### THE TASK
Return all the data exactly, keeping the pictures out.
STORED DATA START
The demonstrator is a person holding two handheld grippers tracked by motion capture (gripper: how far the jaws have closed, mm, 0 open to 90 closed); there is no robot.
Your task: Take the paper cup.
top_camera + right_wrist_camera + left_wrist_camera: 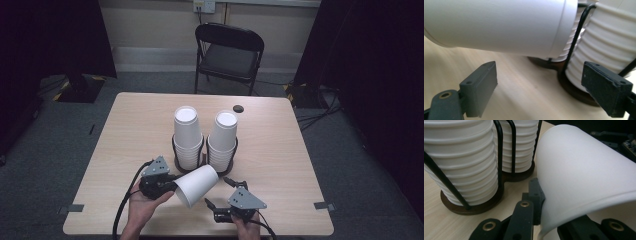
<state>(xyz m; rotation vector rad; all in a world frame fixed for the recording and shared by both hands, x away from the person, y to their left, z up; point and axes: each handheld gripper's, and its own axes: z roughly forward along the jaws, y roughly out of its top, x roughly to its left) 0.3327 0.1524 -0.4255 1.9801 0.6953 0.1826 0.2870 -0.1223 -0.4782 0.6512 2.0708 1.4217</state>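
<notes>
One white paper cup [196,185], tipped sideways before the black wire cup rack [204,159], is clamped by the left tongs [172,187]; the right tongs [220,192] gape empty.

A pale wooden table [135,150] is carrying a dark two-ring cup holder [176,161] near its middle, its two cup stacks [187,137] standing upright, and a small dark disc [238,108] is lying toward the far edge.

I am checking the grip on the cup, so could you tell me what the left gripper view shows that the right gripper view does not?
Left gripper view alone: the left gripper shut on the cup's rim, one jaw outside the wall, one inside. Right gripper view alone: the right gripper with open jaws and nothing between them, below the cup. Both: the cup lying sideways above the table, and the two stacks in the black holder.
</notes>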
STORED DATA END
### SOLUTION FOR THIS EXERCISE
The demonstrator is a person holding two handheld grippers tracked by motion capture (gripper: how far the jaws have closed, mm, 0 open to 90 closed); there is no robot.
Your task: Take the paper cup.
top_camera + right_wrist_camera + left_wrist_camera: 
<state>(xyz m; rotation vector rad; all in a world frame fixed for the recording and shared by both hands, x away from the person, y to their left, z up; point and axes: each handheld gripper's, and its own axes: z roughly forward along the jaws, y roughly out of its top, x roughly to its left) 0.3327 0.1524 -0.4255 1.9801 0.6953 0.1826 0.2870 -0.1223 -0.4782 0.6512 2.0708 1.4217</state>
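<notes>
One white paper cup [196,185], tipped sideways before the black wire cup rack [204,159], is clamped by the left tongs [172,187]; the right tongs [220,192] gape empty.

A pale wooden table [135,150] is carrying a dark two-ring cup holder [176,161] near its middle, its two cup stacks [187,137] standing upright, and a small dark disc [238,108] is lying toward the far edge.

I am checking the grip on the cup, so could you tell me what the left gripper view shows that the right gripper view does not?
Left gripper view alone: the left gripper shut on the cup's rim, one jaw outside the wall, one inside. Right gripper view alone: the right gripper with open jaws and nothing between them, below the cup. Both: the cup lying sideways above the table, and the two stacks in the black holder.
</notes>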

What the exercise required is now complete.